■ WHAT IS EXPECTED:
Scan the records beneath this line for the line holding "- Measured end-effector" and the line holding "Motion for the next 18", then transcribe exactly those two and all lines between.

PROVIDED DATA section start

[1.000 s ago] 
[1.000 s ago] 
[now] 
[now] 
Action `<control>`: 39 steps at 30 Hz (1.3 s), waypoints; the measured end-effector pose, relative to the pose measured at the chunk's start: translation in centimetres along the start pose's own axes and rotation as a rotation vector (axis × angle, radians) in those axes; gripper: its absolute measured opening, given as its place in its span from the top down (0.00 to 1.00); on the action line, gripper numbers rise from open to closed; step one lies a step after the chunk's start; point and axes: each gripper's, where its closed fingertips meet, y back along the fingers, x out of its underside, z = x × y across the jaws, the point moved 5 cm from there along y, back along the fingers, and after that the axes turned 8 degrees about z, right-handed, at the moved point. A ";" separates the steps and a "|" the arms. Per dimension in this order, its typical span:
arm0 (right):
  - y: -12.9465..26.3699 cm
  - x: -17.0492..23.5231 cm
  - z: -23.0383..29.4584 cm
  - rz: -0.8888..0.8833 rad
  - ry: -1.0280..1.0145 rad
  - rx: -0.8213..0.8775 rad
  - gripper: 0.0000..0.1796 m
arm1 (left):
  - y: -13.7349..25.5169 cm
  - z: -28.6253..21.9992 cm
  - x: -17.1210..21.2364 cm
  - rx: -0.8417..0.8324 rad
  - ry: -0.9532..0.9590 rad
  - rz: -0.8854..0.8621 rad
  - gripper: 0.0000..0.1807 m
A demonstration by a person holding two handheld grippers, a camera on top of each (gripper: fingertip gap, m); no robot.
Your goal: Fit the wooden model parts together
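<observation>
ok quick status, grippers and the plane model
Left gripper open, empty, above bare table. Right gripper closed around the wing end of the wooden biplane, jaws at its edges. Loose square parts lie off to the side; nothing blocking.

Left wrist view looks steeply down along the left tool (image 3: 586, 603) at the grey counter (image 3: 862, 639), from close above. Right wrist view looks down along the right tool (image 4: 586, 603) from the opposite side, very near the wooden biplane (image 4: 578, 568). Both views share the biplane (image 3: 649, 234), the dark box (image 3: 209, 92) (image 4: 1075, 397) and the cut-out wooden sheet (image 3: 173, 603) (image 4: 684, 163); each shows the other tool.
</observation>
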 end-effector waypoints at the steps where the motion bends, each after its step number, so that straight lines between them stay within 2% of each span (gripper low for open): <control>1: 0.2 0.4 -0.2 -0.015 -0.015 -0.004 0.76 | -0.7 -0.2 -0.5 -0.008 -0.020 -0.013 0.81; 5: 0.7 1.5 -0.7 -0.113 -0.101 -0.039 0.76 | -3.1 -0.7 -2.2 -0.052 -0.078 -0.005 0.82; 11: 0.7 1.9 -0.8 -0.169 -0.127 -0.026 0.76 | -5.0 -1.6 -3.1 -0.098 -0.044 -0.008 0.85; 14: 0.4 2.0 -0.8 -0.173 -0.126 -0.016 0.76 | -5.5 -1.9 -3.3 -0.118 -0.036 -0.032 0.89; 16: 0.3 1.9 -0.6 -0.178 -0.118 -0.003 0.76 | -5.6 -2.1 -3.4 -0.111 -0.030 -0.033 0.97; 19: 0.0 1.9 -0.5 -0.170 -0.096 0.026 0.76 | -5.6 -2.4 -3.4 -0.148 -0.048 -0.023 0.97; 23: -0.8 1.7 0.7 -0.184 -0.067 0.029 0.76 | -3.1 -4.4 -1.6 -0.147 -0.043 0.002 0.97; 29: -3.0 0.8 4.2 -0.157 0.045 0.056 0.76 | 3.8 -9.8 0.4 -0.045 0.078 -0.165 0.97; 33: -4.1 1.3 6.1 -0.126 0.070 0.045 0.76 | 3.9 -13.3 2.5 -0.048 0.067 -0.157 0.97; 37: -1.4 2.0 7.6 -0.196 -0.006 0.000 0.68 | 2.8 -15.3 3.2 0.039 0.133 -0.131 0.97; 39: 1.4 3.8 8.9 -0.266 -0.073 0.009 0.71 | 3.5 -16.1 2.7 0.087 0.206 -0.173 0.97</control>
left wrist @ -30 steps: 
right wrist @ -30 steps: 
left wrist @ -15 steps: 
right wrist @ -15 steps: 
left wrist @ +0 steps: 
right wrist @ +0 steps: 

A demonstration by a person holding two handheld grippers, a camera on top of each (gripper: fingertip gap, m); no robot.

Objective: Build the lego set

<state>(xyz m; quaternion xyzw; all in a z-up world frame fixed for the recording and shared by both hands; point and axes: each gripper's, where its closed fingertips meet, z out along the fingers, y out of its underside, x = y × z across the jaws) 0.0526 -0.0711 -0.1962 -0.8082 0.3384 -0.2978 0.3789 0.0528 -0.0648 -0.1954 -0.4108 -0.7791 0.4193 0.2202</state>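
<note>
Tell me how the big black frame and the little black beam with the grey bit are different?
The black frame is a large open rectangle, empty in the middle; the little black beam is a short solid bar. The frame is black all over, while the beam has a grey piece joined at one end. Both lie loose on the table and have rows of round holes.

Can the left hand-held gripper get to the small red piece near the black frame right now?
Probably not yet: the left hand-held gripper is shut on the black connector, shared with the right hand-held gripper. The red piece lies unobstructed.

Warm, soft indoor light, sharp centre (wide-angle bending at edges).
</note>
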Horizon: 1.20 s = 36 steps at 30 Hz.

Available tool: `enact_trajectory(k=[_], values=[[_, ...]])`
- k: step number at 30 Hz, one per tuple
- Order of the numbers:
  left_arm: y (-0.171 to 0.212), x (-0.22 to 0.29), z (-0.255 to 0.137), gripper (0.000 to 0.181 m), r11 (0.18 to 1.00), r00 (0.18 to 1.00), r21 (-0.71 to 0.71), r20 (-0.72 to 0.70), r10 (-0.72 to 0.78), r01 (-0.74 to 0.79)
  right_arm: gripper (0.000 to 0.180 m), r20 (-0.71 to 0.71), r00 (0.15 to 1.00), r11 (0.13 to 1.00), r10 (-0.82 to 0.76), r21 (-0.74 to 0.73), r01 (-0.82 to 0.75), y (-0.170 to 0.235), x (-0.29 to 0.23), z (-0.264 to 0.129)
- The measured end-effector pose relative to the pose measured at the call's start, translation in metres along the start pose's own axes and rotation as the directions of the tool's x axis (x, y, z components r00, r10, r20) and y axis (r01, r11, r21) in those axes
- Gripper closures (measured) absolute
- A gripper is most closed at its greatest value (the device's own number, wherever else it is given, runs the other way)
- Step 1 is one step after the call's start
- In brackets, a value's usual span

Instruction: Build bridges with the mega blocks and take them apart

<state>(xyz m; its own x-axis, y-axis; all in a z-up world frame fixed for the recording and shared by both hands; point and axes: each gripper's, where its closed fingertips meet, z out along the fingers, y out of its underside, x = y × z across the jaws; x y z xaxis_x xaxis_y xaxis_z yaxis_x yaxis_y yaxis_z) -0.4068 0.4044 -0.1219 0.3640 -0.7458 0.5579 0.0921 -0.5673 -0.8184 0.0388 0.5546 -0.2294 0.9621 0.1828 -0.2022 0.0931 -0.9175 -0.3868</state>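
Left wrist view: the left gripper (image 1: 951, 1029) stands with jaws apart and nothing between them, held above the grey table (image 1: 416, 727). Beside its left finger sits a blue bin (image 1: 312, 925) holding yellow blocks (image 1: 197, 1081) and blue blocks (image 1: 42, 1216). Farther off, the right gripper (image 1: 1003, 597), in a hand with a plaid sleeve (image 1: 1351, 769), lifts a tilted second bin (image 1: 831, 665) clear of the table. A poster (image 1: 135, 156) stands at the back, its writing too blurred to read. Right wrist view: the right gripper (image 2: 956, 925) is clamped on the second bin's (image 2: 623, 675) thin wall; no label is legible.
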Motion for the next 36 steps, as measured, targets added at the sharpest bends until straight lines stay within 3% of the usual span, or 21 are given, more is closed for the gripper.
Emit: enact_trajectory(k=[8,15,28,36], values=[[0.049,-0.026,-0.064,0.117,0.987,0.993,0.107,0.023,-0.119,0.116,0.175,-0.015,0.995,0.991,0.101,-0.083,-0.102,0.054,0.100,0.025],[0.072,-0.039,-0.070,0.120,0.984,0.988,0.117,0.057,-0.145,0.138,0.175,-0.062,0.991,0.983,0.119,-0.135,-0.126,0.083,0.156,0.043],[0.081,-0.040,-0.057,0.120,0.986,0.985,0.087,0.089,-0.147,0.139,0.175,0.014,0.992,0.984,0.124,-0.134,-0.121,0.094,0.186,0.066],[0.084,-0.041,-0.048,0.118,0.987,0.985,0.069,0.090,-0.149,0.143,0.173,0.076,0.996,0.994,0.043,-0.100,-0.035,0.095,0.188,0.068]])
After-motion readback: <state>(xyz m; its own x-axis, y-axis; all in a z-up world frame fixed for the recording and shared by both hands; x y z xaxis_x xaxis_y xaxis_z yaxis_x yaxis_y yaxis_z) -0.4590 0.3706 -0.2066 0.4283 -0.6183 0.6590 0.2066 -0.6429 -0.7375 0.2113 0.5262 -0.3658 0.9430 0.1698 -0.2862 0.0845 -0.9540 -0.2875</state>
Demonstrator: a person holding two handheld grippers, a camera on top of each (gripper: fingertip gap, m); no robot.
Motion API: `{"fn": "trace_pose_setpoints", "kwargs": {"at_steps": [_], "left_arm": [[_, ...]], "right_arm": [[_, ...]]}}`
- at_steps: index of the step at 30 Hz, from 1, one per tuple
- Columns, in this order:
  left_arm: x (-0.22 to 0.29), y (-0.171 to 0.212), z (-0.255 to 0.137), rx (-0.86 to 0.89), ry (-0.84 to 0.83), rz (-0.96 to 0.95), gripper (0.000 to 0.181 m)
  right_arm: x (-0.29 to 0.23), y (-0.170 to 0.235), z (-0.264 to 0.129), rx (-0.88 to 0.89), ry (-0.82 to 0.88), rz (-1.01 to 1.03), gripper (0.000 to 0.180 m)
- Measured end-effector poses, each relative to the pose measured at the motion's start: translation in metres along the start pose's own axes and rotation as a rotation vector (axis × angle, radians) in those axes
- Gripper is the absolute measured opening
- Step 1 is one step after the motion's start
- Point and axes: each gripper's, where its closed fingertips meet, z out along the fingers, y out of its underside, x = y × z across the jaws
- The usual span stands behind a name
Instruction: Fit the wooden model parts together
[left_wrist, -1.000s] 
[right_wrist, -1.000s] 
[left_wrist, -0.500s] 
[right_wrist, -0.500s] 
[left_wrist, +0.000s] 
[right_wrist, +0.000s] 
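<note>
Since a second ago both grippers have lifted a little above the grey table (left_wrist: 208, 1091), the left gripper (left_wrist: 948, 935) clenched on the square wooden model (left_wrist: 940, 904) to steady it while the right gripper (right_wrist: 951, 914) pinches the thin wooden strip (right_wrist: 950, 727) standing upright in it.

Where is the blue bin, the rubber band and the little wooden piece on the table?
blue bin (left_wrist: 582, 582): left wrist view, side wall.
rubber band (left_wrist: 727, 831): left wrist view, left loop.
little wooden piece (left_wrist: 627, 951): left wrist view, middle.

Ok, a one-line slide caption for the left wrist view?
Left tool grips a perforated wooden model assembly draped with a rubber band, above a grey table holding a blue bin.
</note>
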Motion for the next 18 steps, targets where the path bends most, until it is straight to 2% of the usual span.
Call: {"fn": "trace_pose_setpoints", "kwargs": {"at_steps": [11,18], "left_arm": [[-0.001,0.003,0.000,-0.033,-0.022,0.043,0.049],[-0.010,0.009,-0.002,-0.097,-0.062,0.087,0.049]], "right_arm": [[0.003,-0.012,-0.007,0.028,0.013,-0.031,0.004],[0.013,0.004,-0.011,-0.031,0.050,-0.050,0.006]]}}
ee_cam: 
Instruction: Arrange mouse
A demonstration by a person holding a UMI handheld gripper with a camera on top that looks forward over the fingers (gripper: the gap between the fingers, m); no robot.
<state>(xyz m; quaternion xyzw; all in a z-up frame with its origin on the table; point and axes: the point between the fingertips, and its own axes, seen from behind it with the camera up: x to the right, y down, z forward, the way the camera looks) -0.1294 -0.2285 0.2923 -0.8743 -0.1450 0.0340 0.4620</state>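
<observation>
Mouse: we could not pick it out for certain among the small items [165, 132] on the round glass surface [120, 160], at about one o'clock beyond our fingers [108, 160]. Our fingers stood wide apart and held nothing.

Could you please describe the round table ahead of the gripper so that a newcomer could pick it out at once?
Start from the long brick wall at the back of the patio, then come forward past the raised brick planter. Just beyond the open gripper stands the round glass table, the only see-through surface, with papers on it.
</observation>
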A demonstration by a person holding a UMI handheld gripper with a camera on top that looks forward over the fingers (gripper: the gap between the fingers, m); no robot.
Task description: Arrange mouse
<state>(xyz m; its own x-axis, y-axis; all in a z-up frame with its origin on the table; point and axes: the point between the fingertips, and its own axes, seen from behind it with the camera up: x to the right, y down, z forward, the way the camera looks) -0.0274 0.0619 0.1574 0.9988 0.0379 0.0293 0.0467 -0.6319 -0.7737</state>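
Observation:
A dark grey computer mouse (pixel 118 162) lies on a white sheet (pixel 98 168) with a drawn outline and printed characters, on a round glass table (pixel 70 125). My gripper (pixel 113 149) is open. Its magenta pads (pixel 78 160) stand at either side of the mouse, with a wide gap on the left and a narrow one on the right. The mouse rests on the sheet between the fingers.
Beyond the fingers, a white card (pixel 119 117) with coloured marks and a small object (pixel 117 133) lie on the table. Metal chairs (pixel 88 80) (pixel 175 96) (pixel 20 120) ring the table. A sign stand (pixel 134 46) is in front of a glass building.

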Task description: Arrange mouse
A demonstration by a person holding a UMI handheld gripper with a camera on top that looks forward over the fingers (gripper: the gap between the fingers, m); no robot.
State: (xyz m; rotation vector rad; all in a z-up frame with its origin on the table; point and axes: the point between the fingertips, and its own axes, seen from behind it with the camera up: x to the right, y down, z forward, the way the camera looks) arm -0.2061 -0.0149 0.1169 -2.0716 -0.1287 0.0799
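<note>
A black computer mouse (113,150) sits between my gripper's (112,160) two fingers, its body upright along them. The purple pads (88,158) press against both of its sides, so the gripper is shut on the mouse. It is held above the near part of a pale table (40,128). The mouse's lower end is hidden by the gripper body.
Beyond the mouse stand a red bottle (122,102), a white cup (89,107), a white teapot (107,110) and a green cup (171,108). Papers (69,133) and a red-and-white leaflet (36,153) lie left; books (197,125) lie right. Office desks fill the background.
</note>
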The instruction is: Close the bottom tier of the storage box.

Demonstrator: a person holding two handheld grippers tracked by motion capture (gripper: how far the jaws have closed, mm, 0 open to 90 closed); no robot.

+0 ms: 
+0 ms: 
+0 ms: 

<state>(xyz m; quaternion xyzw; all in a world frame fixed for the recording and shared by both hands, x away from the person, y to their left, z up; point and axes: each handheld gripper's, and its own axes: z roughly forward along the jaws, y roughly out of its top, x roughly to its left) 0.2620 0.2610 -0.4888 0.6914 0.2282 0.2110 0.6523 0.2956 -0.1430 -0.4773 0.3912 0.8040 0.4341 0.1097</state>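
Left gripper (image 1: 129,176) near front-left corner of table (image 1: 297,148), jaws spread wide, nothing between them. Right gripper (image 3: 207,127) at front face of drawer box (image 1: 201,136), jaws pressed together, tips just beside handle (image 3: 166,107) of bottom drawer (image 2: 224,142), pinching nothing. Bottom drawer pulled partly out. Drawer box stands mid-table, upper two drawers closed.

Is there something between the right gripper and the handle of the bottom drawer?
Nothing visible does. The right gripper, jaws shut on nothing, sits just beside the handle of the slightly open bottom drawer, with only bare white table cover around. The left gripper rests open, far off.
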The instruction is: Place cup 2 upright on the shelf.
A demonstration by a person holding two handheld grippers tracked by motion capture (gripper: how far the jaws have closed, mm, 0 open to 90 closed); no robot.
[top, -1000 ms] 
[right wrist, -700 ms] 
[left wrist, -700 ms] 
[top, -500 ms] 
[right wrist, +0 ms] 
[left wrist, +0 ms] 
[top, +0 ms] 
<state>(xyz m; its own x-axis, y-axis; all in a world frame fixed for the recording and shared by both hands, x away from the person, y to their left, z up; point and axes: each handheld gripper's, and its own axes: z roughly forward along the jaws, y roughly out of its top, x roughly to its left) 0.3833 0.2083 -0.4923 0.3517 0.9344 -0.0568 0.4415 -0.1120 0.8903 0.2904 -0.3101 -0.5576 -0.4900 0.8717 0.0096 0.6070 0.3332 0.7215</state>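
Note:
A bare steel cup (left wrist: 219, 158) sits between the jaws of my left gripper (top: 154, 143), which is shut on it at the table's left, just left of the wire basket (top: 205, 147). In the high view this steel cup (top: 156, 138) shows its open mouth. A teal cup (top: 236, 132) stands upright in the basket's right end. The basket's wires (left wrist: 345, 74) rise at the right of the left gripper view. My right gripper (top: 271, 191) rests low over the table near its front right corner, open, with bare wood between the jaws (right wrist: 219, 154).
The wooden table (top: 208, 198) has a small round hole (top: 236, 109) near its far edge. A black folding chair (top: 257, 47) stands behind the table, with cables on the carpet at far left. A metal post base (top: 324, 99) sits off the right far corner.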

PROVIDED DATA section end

■ WRITTEN SOLUTION:
- Measured end-effector poses, each relative to the pose measured at the motion's start: translation in metres along the start pose's own axes and rotation as a rotation vector (axis × angle, radians) in those axes
- Gripper is the absolute measured opening
- Step 1 is one step after the motion's start
- Point and axes: each gripper's, where its closed fingertips meet, z out along the fingers, y out of its underside, x = y × z across the jaws
- The usual span stands behind a name
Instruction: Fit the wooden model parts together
[left_wrist, -1.000s] 
[right_wrist, -1.000s] 
[left_wrist, -0.500s] 
[right_wrist, -0.500s] 
[left_wrist, +0.000s] 
[right_wrist, +0.000s] 
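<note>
Since a second ago both grippers have lifted a little above the grey table (left_wrist: 208, 1091), the left gripper (left_wrist: 948, 935) clenched on the square wooden model (left_wrist: 940, 904) to steady it while the right gripper (right_wrist: 951, 914) pinches the thin wooden strip (right_wrist: 950, 727) standing upright in it.

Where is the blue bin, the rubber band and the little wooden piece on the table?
blue bin (left_wrist: 582, 582): left wrist view, side wall.
rubber band (left_wrist: 727, 831): left wrist view, left loop.
little wooden piece (left_wrist: 627, 951): left wrist view, middle.

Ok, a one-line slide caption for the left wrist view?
Left tool grips a perforated wooden model assembly draped with a rubber band, above a grey table holding a blue bin.
</note>
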Motion for the next 18 steps, targets where the path bends most, until it is straight to 2% of the usual span.

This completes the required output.